I decided that if they weren't gonna look my way, I guess a single rock in the palm will be the one to get its attention.
BANG!
"…?!"
I flung the rock. It hit the thing's back with a sound like a mallet on wet clay.
The jaws stopped moving. In a motion too fast for its bulk, the troll reared up, eyes rolling white in the moonlight, then spun toward the noise.
"Over here dumbass."
It bellowed an awful, high-pitched sound that rattled my bones like a tuning fork.
Then it charged with its knees slamming up so high it looked like it wanted to trample the air itself before it got to me.
Hooh…Haah…
I waited until it closed the distance.
I let it get close enough to smell, close enough to see the red-black ooze caked around its teeth.
Then I moved.
The first time, I tried bare hands, nothing fancy.

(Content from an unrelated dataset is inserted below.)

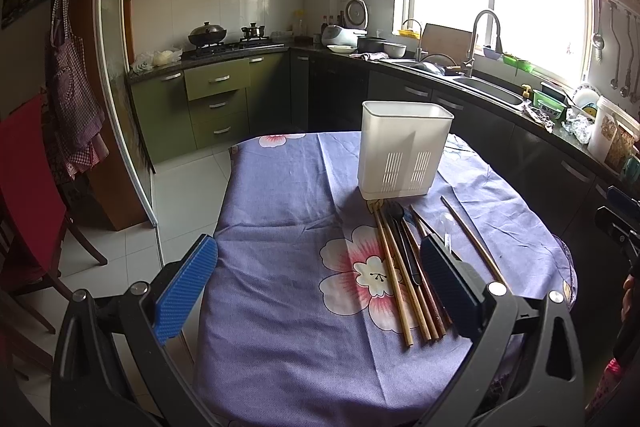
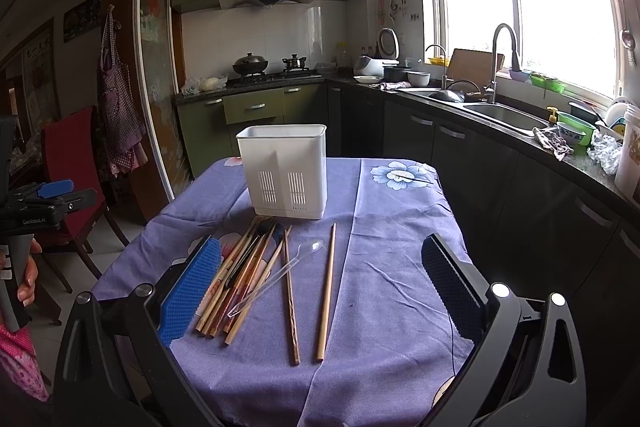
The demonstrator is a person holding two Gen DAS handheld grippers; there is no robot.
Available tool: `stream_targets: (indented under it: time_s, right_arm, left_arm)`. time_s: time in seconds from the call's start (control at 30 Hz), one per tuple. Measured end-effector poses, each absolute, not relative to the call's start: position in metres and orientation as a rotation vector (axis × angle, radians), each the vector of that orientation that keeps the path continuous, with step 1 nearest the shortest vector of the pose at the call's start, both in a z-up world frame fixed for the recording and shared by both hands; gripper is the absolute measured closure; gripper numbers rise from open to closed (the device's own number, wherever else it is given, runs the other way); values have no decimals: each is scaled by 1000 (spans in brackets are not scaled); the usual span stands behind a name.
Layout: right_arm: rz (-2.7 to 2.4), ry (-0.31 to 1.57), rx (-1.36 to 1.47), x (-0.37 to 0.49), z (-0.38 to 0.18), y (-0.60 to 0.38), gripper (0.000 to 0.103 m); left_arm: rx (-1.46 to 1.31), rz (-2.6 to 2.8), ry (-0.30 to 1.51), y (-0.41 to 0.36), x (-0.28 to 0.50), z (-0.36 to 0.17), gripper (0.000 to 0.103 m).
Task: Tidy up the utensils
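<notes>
A white slotted utensil holder (image 1: 404,151) (image 2: 285,171) stands upright on the purple flowered tablecloth (image 1: 280,227) (image 2: 392,227). In front of it lie several wooden chopsticks (image 1: 394,275) (image 2: 240,275), a black utensil (image 1: 402,239) (image 2: 244,259), a clear plastic spoon (image 2: 276,275) (image 1: 447,227) and one separate chopstick (image 2: 326,291) (image 1: 472,239). My left gripper (image 1: 318,287) is open and empty above the cloth, left of the utensils. My right gripper (image 2: 320,291) is open and empty over the utensils.
The table's near edge is close under both grippers. A red chair (image 1: 24,195) (image 2: 70,163) stands to the left. A kitchen counter with a sink (image 1: 488,91) (image 2: 504,115) runs along the right. The left gripper also shows at the left edge of the right wrist view (image 2: 48,199).
</notes>
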State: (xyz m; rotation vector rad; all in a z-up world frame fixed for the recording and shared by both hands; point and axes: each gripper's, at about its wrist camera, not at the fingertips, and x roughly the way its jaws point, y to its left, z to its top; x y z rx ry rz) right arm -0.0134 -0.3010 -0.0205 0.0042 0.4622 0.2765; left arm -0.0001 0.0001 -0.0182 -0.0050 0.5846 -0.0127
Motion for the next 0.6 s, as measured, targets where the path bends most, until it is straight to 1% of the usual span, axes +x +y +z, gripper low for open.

I ducked under its swinging arm and planted my palm on the soft flesh beneath its ribs.
BAKK!
Even without any amplification, the shock of impact nearly dislocated my shoulder.
The troll howled and twisted, claws raking the ground where my head had just been.
"I guess this bodies still weak to fight without Flux…"
I let the next breath out slow.
And focused on the center of core.
SHK!!
Instead of letting Flux spread through my body, I funneled it into my arms only, wrists down. It felt like dipping my hands in boiling oil; the skin crawled with black energy, a pressure so intense I could see the veins under my skin turn to shadow.
Munitio Flux.
The art of funneling flux into an area of your body.
GYAKK!!
The troll came again, both arms together this time, a hammerblow meant to pulp my skull.
I met it, stepped into the strike, and let my left hand meet its right fist, palm out.
BAM!
I didn't even have to touch it.
The flux caught the air between us.
For a second, time snapped in half: a shockwave, silent and perfect, radiating from my palm to the troll's outstretched limb.
Everything in the wave's path—muscle, bone, cartilage—simply parted.
The troll's arm exploded at the elbow, black mist and shards of meat spraying the clearing.
The rest of its mass tumbled past me, the force of its own swing carrying it into the dirt.
I followed, ignoring the stink.
I pressed my right hand to the back of its neck, just above the spinal hump, and pushed.
"Ah… it's over."
There was no resistance. The entire upper spine collapsed under my fingers.